■ GIVEN DATA:
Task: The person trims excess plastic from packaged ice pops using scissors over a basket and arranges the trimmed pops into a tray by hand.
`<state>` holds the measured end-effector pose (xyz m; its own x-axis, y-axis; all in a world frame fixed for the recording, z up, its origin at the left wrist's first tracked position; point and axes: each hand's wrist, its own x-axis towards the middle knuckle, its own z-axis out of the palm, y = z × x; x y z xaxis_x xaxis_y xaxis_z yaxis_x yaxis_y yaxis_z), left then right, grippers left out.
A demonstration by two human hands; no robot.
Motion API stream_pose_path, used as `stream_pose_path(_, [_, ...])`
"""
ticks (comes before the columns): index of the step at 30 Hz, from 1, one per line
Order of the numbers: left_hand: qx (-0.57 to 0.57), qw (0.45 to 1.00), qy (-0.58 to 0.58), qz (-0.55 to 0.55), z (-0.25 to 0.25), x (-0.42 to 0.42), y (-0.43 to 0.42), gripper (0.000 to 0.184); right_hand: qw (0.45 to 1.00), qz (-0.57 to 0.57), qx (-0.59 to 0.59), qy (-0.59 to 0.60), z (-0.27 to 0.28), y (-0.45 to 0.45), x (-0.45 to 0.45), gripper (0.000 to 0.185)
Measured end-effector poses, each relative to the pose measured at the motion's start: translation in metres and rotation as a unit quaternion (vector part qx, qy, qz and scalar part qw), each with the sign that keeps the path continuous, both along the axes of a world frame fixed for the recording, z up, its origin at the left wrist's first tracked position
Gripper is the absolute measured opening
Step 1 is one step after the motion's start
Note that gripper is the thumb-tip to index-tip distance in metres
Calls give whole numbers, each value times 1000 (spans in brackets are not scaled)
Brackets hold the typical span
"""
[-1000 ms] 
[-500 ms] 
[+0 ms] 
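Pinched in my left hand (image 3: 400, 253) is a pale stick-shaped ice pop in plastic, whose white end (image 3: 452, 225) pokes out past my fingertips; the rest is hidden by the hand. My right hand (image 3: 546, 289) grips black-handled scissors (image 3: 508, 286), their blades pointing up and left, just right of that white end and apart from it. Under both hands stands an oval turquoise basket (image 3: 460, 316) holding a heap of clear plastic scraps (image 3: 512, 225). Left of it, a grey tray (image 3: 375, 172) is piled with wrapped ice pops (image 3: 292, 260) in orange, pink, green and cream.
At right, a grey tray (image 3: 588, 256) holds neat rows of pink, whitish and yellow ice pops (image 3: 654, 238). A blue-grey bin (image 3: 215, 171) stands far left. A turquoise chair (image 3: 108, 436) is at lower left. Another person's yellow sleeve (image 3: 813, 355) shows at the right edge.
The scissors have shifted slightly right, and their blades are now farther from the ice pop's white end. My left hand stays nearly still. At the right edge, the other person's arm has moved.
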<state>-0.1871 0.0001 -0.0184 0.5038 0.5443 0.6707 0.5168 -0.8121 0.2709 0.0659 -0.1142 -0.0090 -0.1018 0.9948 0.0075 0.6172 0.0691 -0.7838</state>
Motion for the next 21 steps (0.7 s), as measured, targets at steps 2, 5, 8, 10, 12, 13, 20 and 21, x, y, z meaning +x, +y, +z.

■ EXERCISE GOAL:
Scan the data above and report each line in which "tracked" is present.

■ TASK OUTPUT:
`<state>` holds the measured end-effector pose (xyz m; its own x-axis, y-axis; all in a world frame fixed for the recording, z up, its origin at the left wrist's first tracked position; point and axes: each hand's wrist, its own x-axis towards the middle knuckle, its own z-axis out of the palm, y = z × x; x y z xaxis_x xaxis_y xaxis_z yaxis_x yaxis_y yaxis_z), left then right, grippers left out.
Measured end-effector poses, each relative to the pose measured at the motion's start: translation in metres and rotation as a unit quaternion (vector part qx, qy, qz and scalar part qw), each with the sign that keeps the path continuous, both along the axes of a world frame fixed for the recording, z up, its origin at the left wrist's first tracked position

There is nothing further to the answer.